- The task:
Return the listing in full and exactly, but without a single picture.

The data Block Start

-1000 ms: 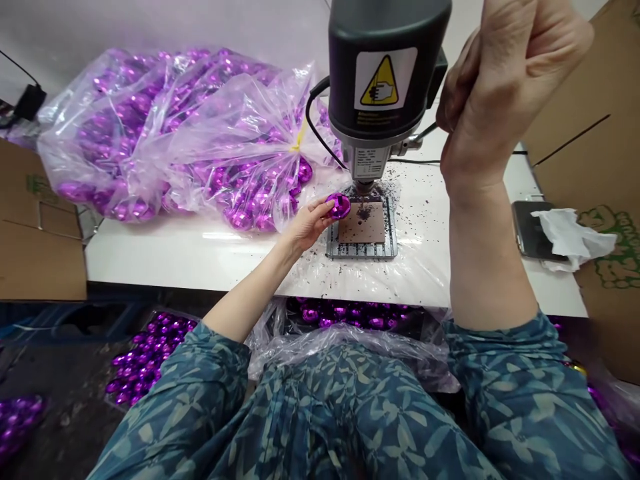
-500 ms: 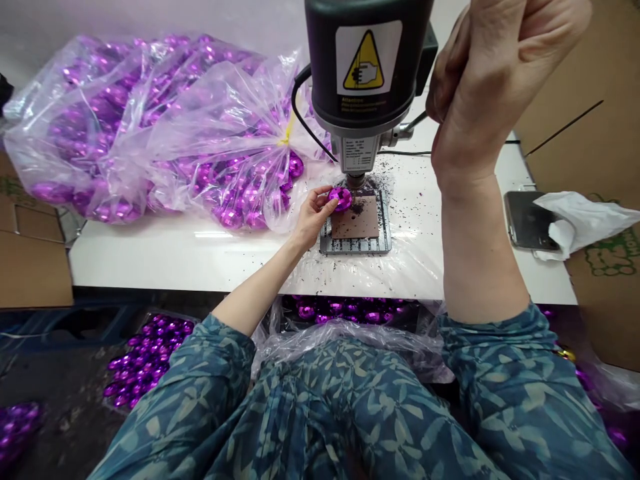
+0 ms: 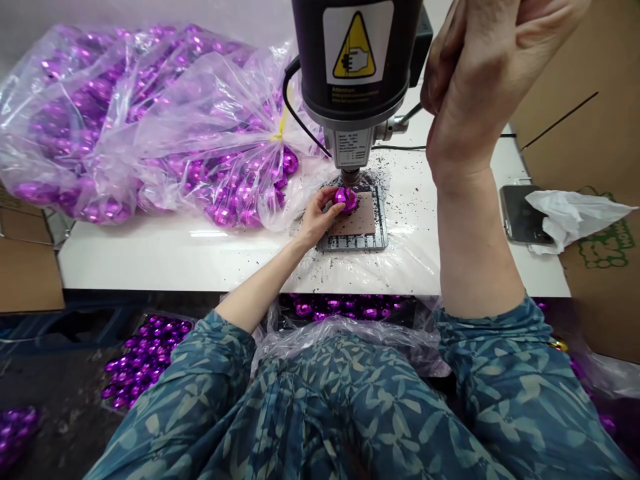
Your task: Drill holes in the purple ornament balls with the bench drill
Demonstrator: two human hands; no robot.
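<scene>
Between the fingertips of my left hand (image 3: 316, 219) is a shiny purple faceted ball (image 3: 345, 199). It sits over a brown board (image 3: 361, 221) on the slotted metal base (image 3: 379, 241), just below the chuck (image 3: 351, 177) of a black bench drill press (image 3: 357, 70). Whether the drill bit touches the ball is hidden. High on the right, my right hand (image 3: 483, 80) is closed around the end of the press's lever (image 3: 411, 113); its grip is covered by my fingers.
A tied clear bag (image 3: 165, 127) of purple balls lies on the white table (image 3: 200, 260) at left. Dark shavings surround the base. At right are a phone (image 3: 520, 213), a crumpled tissue (image 3: 565, 210) and cardboard (image 3: 570, 67). Below the table's edge, a tray (image 3: 190, 327) holds more balls.
My left hand has brought the ball slightly right over the board, to beneath the chuck. My right hand keeps its hold on the lever. The whole view has shifted a little.
</scene>
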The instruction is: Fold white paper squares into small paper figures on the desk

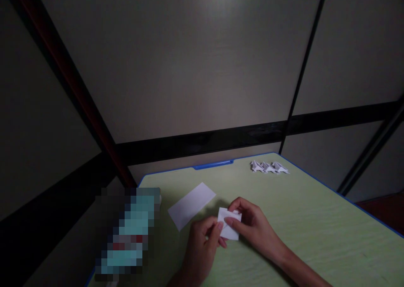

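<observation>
A small square of folded white paper is held between my two hands, over the near middle of the table. My left hand pinches its left edge, thumb on top and fingers underneath. From the right, my right hand grips it with the thumb lying across its face and the index finger at the top edge. Crease lines show on the paper. Beyond my left hand a flat white paper strip lies at a slant on the table. Several folded white paper figures sit in a row at the far right.
The pale green table has a blue edge and a blue handle-like piece at its far side. A blurred-out teal object stands at the left. Grey panels with black bands rise behind the table.
</observation>
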`<state>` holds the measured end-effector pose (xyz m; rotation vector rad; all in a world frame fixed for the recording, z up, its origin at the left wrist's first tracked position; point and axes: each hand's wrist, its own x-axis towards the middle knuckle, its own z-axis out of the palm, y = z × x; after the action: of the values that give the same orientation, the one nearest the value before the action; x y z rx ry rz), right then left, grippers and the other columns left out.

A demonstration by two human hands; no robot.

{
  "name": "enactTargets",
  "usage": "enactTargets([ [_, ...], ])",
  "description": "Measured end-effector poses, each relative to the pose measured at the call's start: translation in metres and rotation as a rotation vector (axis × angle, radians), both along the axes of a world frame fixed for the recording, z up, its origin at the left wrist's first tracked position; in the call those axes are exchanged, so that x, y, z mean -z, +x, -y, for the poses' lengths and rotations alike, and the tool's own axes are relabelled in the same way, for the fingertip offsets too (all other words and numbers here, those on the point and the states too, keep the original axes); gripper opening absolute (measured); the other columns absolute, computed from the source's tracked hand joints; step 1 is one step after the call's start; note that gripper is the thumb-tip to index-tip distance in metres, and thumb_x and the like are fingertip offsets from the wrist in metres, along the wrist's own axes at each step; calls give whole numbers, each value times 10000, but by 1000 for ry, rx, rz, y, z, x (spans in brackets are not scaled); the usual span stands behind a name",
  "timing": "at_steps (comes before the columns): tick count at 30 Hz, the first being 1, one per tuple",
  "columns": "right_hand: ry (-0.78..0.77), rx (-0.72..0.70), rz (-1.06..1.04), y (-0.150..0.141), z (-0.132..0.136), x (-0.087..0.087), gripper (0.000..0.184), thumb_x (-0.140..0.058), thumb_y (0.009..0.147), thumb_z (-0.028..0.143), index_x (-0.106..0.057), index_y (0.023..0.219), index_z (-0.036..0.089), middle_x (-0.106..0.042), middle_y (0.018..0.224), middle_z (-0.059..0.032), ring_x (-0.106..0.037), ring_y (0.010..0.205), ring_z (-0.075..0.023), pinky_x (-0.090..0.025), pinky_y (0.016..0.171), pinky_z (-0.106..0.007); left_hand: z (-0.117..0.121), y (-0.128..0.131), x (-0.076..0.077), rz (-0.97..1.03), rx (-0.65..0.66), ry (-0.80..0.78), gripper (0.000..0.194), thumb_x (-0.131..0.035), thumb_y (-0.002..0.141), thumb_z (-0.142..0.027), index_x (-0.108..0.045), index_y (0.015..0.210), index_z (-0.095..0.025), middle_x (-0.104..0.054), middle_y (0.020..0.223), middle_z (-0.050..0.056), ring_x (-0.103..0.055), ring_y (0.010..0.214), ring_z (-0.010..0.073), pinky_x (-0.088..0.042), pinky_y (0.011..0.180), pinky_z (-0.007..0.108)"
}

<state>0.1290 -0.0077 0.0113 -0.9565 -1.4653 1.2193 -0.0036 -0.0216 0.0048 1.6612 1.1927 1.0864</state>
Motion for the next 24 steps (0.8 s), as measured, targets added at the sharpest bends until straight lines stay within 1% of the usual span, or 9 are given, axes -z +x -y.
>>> enactTargets([
  [6,-90,14,-130,0,-2,-7,218,-605,587,310,-468,619,143,-464,498,50,-427,441,-69,-334,413,-186,1,-1,0,29,-4,-1,285,-400,739,-295,-499,525,-136,-513,428,-5,-498,430,105,-366,445,184],
  [10,-112,34,-146,1,-3,-5,228,-612,571,325,-493,606,135,-481,507,38,-431,449,-75,-329,425,-194,1,-1,-1,12,-9,6,266,-406,735,-285,-526,555,-131,-526,457,0,-508,471,117,-374,487,196],
  [14,-77,83,-58,0,-2,0,179,-604,586,278,-503,600,131,-454,498,43,-402,454,-76,-302,423,-193,-4,-2,0,21,-31,1,232,-423,717,-278,-536,588,-123,-519,527,2,-489,553,127,-362,513,198],
  [19,1,90,43,-4,2,1,105,-570,626,220,-511,606,135,-439,517,42,-386,484,-81,-298,438,-192,-9,0,4,82,-49,-65,251,-435,706,-313,-482,542,-128,-417,487,-37,-398,491,90,-299,441,175],
  [22,46,93,73,-5,5,0,103,-575,628,223,-520,604,140,-449,530,35,-398,513,-91,-316,464,-199,-8,0,3,80,-61,-47,254,-440,702,-314,-473,527,-131,-394,484,-42,-371,482,81,-282,432,170],
  [24,40,89,49,-6,6,0,119,-587,620,240,-519,610,143,-452,538,33,-402,522,-93,-323,472,-200,-7,0,1,62,-77,-13,266,-439,701,-314,-467,507,-134,-388,473,-41,-364,476,81,-278,428,171],
])
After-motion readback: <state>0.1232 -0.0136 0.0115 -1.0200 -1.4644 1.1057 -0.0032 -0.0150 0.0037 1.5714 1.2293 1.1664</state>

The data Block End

- Written reply:
-1000 ms: 
-500 ms: 
+0 ms: 
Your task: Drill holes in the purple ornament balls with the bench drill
Demonstrator: two human hands; no robot.
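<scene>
Between the fingertips of my left hand (image 3: 316, 219) is a shiny purple faceted ball (image 3: 345, 199). It sits over a brown board (image 3: 361, 221) on the slotted metal base (image 3: 379, 241), just below the chuck (image 3: 351, 177) of a black bench drill press (image 3: 357, 70). Whether the drill bit touches the ball is hidden. High on the right, my right hand (image 3: 483, 80) is closed around the end of the press's lever (image 3: 411, 113); its grip is covered by my fingers.
A tied clear bag (image 3: 165, 127) of purple balls lies on the white table (image 3: 200, 260) at left. Dark shavings surround the base. At right are a phone (image 3: 520, 213), a crumpled tissue (image 3: 565, 210) and cardboard (image 3: 570, 67). Below the table's edge, a tray (image 3: 190, 327) holds more balls.
My left hand has brought the ball slightly right over the board, to beneath the chuck. My right hand keeps its hold on the lever. The whole view has shifted a little.
</scene>
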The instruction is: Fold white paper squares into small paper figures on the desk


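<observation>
A small square of folded white paper is held between my two hands, over the near middle of the table. My left hand pinches its left edge, thumb on top and fingers underneath. From the right, my right hand grips it with the thumb lying across its face and the index finger at the top edge. Crease lines show on the paper. Beyond my left hand a flat white paper strip lies at a slant on the table. Several folded white paper figures sit in a row at the far right.
The pale green table has a blue edge and a blue handle-like piece at its far side. A blurred-out teal object stands at the left. Grey panels with black bands rise behind the table.
</observation>
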`<state>` holds the measured end-effector pose (xyz m; rotation vector rad; all in a world frame fixed for the recording, z up, its origin at the left wrist's first tracked position; point and axes: each hand's wrist, its own x-axis towards the middle knuckle, its own z-axis out of the palm, y = z × x; after the action: of the values that give the same orientation, the one nearest the value before the action; x y z rx ry rz), right then left, grippers and the other columns left out.

A demonstration by two human hands; no robot.

{
  "name": "enactTargets",
  "usage": "enactTargets([ [_, ...], ])",
  "description": "Measured end-effector poses, each relative to the pose measured at the call's start: translation in metres and rotation as a rotation vector (axis × angle, radians), both along the axes of a world frame fixed for the recording, z up, its origin at the left wrist's first tracked position; in the call those axes are exchanged, so that x, y, z mean -z, +x, -y, for the poses' lengths and rotations alike, and the tool's own axes are relabelled in the same way, for the fingertip offsets too (all other words and numbers here, those on the point and the states too, keep the original axes); gripper opening absolute (measured); the other columns absolute, computed from the source's tracked hand joints; step 1 is one step after the call's start; note that gripper is the thumb-tip to index-tip distance in metres, and thumb_x and the like are fingertip offsets from the wrist in metres, along the wrist's own axes at each step; calls give whole numbers, each value times 10000, but by 1000 for ry, rx, rz, y, z, x (spans in brackets are not scaled); the usual span stands behind a name",
  "timing": "at_steps (comes before the columns): tick count at 30 Hz, the first being 1, one per tuple",
  "columns": "right_hand: ry (-0.78..0.77), rx (-0.72..0.70), rz (-1.06..1.04), y (-0.150..0.141), z (-0.132..0.136), x (-0.087..0.087), gripper (0.000..0.184), thumb_x (-0.140..0.058), thumb_y (0.009..0.147), thumb_z (-0.028..0.143), index_x (-0.106..0.057), index_y (0.023..0.219), index_z (-0.036..0.089), middle_x (-0.106..0.042), middle_y (0.018..0.224), middle_z (-0.059..0.032), ring_x (-0.106..0.037), ring_y (0.010..0.205), ring_z (-0.075..0.023), pinky_x (-0.090..0.025), pinky_y (0.016..0.171), pinky_z (-0.106..0.007); left_hand: z (-0.117..0.121), y (-0.128..0.131), x (-0.076..0.077), rz (-0.97..1.03), rx (-0.65..0.66), ry (-0.80..0.78), gripper (0.000..0.194), thumb_x (-0.131..0.035), thumb_y (-0.002..0.141), thumb_z (-0.142..0.027), index_x (-0.108..0.045), index_y (0.015..0.210), index_z (-0.095..0.025), middle_x (-0.104..0.054), middle_y (0.020..0.223), middle_z (-0.050..0.056), ring_x (-0.103..0.055), ring_y (0.010..0.214), ring_z (-0.010..0.073), pinky_x (-0.088..0.042), pinky_y (0.011..0.180), pinky_z (-0.007..0.108)"
}

<state>0.1290 -0.0077 0.0113 -0.9565 -1.4653 1.2193 -0.0036 -0.0216 0.0048 1.6612 1.1927 1.0864</state>
Motion for the next 24 steps (0.8 s), as measured, targets added at the sharpest bends until straight lines stay within 1% of the usual span, or 9 are given, axes -z +x -y.
>>> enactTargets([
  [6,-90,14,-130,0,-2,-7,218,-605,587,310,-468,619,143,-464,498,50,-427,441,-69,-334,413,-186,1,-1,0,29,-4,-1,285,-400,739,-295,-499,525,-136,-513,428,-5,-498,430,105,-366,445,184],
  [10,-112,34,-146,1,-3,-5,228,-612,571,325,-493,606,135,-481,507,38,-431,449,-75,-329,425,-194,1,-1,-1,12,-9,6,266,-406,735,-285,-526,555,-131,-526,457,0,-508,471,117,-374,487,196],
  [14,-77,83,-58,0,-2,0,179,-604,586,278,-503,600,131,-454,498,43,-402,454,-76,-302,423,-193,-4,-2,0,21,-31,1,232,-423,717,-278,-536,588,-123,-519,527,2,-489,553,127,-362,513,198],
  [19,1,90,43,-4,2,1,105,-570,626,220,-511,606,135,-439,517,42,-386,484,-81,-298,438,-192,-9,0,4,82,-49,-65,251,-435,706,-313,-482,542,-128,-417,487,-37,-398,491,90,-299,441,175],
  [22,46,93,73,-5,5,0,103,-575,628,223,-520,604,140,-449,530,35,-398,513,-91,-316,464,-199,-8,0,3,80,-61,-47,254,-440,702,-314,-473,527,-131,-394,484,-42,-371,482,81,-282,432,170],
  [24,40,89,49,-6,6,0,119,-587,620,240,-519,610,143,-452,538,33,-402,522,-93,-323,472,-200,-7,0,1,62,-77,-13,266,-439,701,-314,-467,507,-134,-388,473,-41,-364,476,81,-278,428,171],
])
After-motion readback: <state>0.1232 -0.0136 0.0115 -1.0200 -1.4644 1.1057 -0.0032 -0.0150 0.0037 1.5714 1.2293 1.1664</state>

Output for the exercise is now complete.